### Exercise
Taking the data below line by line, count those that include the word "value" and report the number alone.

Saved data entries
◆ ◆ ◆ ◆ ◆

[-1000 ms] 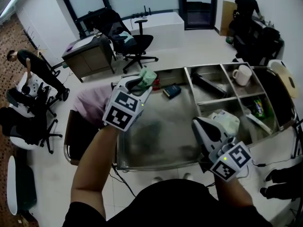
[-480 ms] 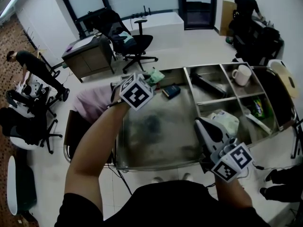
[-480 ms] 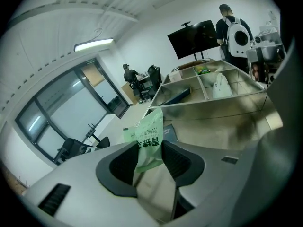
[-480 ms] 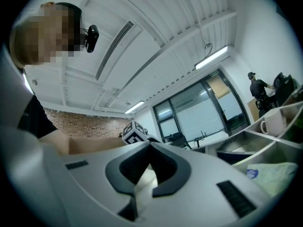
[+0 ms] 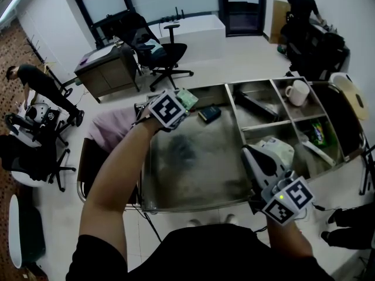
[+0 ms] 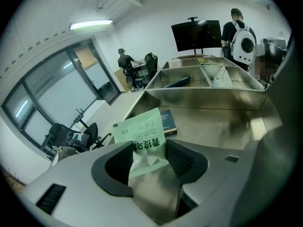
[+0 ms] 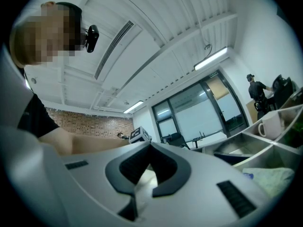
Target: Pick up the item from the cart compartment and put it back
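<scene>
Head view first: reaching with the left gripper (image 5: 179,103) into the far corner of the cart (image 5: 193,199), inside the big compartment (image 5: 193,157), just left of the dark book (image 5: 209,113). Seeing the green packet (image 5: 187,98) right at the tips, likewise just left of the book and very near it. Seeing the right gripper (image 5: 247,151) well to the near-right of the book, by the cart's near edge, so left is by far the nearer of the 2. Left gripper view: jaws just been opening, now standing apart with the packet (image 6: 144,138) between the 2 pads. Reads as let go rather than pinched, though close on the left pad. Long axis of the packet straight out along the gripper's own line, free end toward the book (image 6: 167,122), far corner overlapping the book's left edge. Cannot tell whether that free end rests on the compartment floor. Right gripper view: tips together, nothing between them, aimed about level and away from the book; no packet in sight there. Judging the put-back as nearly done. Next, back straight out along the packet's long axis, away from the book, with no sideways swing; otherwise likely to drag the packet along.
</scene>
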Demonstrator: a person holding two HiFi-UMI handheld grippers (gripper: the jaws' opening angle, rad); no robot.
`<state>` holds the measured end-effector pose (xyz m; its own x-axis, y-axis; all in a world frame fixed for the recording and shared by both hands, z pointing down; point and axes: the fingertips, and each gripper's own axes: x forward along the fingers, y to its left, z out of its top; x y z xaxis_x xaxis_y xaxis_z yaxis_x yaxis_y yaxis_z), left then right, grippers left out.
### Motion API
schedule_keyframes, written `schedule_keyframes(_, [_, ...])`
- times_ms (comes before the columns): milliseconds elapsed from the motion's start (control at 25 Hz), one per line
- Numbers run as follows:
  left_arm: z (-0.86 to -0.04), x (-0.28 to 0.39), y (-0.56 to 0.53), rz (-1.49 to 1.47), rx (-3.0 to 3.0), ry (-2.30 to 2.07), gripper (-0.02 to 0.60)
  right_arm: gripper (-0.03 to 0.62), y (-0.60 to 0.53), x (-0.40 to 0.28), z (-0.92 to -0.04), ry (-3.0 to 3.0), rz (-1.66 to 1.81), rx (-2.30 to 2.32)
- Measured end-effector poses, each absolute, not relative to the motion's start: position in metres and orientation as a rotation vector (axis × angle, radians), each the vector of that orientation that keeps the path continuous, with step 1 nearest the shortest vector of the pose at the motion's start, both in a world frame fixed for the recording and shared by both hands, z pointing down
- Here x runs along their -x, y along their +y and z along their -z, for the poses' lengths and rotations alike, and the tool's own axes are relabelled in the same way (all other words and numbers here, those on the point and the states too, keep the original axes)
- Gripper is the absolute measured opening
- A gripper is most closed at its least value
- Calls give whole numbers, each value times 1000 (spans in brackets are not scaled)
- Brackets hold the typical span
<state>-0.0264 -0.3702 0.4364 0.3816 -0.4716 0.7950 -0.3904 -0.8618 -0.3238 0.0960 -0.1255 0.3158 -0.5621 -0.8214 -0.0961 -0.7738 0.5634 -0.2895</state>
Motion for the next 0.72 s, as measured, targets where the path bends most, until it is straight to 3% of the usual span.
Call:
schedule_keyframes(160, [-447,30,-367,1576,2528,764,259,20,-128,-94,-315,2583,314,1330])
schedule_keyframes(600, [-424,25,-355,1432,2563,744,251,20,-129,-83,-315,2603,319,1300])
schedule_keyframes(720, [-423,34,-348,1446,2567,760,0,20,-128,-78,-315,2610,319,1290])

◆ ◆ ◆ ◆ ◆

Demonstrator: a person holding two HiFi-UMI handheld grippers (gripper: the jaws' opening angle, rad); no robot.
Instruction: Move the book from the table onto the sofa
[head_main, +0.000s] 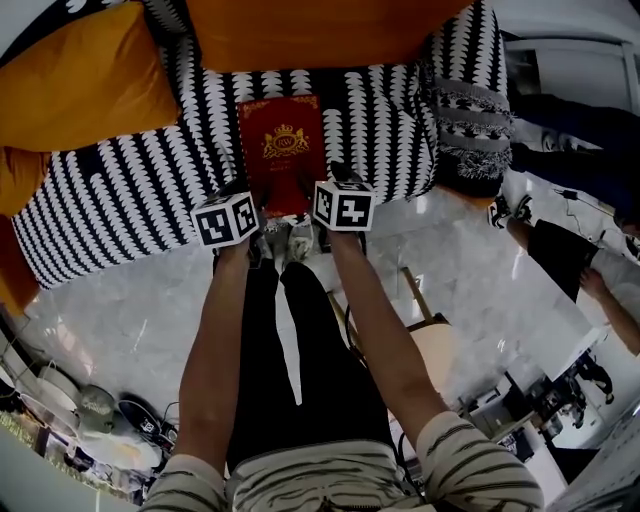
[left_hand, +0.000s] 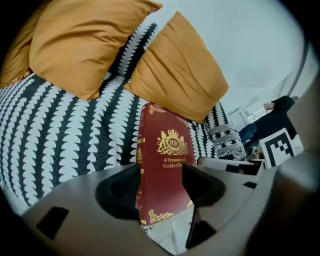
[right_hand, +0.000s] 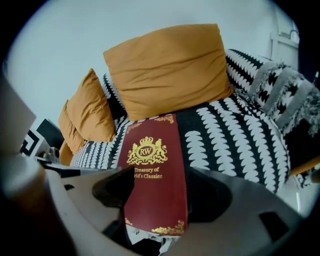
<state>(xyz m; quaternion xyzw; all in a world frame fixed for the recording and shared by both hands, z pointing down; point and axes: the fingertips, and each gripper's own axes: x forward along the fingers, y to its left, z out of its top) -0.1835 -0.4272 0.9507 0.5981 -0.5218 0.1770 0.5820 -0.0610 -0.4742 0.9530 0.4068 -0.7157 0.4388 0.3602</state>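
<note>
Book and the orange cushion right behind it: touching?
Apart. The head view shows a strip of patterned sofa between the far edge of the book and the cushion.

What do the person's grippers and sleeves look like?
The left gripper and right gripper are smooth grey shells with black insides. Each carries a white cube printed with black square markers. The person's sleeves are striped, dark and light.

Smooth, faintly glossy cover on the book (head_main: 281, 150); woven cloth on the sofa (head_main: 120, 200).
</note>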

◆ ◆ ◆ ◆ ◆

### Written solution
2